Il a repris, hier, les mots du leader de guerre, au Parlement : «Boris» a juré de «ne pas se rendre», comme si l’Angleterre était de nouveau en guerre, et qu’il y avait d’un côté des «collaborateurs» (Johnson dixit) et de l’autre des hommes d’État patriotes et courageux.
L’actuel Premier ministre se prend, littéralement, pour Churchill, son glorieux prédécesseur, à qui il a consacré une biographie : «Winston. Comment un seul homme a fait l’histoire» (Stock, 2015). Cécile Dutheil de la Rochère, traductrice de l’ouvrage notait, le 9 août, dans Le Monde, les ressemblances superficielles entre les deux hommes, pour démentir plus loin toute profonde filiation entre l’amateur de whisky et l’élève dissipé d’Eton : «Tories, excentriques mais très contrôlés, corpulents et dotés d’une bouille ; doués d’un sens inné de l’image ; anciens journalistes sachant enjoliver la vérité ; issus d’un mélange de sang étranger et de vieille aristocratie».
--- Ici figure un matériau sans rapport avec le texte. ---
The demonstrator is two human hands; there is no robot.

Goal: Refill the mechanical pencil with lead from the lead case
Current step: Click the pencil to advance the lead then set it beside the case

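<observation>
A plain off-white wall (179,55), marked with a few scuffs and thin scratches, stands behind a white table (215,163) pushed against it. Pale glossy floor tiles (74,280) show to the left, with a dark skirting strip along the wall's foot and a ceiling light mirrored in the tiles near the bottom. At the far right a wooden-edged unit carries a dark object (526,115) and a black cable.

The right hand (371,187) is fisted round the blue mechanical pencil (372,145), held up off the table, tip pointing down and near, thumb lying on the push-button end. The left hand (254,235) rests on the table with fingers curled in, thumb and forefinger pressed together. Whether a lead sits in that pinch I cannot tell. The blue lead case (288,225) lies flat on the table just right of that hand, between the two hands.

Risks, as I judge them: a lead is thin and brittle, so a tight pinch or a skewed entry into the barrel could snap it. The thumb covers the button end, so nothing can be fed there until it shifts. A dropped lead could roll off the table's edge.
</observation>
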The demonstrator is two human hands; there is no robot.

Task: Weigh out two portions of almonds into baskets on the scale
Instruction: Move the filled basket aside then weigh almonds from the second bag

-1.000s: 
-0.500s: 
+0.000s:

Les similitudes sont flagrantes : mais elles s’arrêtent là. En réalité, le démon de l’analogie n’a aucun sens.
Là où Churchill fut pragmatique, sinuant mais chaque fois sincère, Boris Johnson est cet homme qui écrivit, avant de faire savoir sa position sur le Brexit en 2015, deux tribunes, l’une pour, l’une contre, et ne se décida à faire paraître la première qu’après un calcul politicien de second ordre, voyant l’opportunité de couler son rival David Cameron.
L’un était mouvant, changeant de «partis plutôt que d’opinions» : l’autre, Johnson, veut changer son parti sur l’autel de son opinion du jour.
C’est ainsi que la supposée ré-incarnation du Vieux Lion en vient à exclure des Tories Sir Nicholas Soames, petit-fils de Churchill. C’est ainsi que le leader actuel des conservateurs expulse de son propre parti ses membres les plus éminents : Philip Hammond, ministre des Finances il y a encore deux mois, ou encore Kenneth Clarke – membre de tous les cabinets de droite depuis Thatcher, que les Tories appellent par dérision et affection «le meilleur Premier ministre conservateur de l’Histoire» (nous apprend Sonia Delesalle-Stoppler, dans Libération).
Il se passe au Royaume-Uni ce qui s’est passé en 2017 en France : un effet centripète qui expulse de chaque camp, travailliste ou conservateur, les modérés, et laisse chacun des deux grands partis radicalisés et minoritaires. C’est le Macronisme sans Macron – ce qui, eu égard aux difficultés de stabilité rencontrées par le Macronisme avec Macron, n’augure rien de bon pour la santé de la démocratie britannique.
Ainsi, Johnson, qui a vécu une série d’humiliations parlementaires mardi et mercredi, parvient à faire l’Unité Nationale du Churchill de 1940, mais contre lui.
Churchill a vaincu les raids allemands sur Londres ? Johnson a cru, par un Blitz constitutionnel, entraver le Parlement.
Churchill a sauvé «seul» l’Histoire de la nation, selon le titre de la biographie de Boris ? Johnson, pour sa seule gloire, est en train de mettre à bas quatre cent cinquante ans de règles du jeu politique.
Churchill, en promettant du «sang, de la sueur et des larmes», a exhorté l’âme britannique au meilleur ? Johnson utilise le patriotisme pour engranger champagne, fleurs fraîches et narcissisme sur l’autel de son destin.
L’UE n’est pas l’Allemagne nazie, ni Michel Barnier, un général chargé d’envahir l’île.
Par mégalomanie, nécessité d’habiller un cynisme sans pareil, Johnson a cru bon d’enfiler le costume churchillien – il n’en a ni la calvitie ni l’envergure.
«L’art de jouer à la roulette avec l’histoire» : voilà le titre du chapitre, écrit par Johnson, pour analyser l’«opportunisme» de Churchill, qui, en effet, se trompa une bonne part de sa vie (sur l’Inde, la Russie, etc). Eh bien, on ne saurait mieux dire, quant aux choix vertigineusement cyniques de Johnson : l’art de jouer à la roulette avec le bien de son pays.
Si Johnson ressemble à Churchill, il ressemble au premier Churchill ; celui, qui, jeune premier Lord de l’Amirauté en 1915, lança son pays dans le débarquement des Dardannelles : un suicide géopolitique mû par l’arrogance et l’impréparation, et une atroce blessure britannique.
L’Histoire se répète toujours : la première fois comme tragédie, la seconde comme une farce. Avec Churchill, Johnson singe l’Histoire, et la fait redevenir et farce, et tragédie.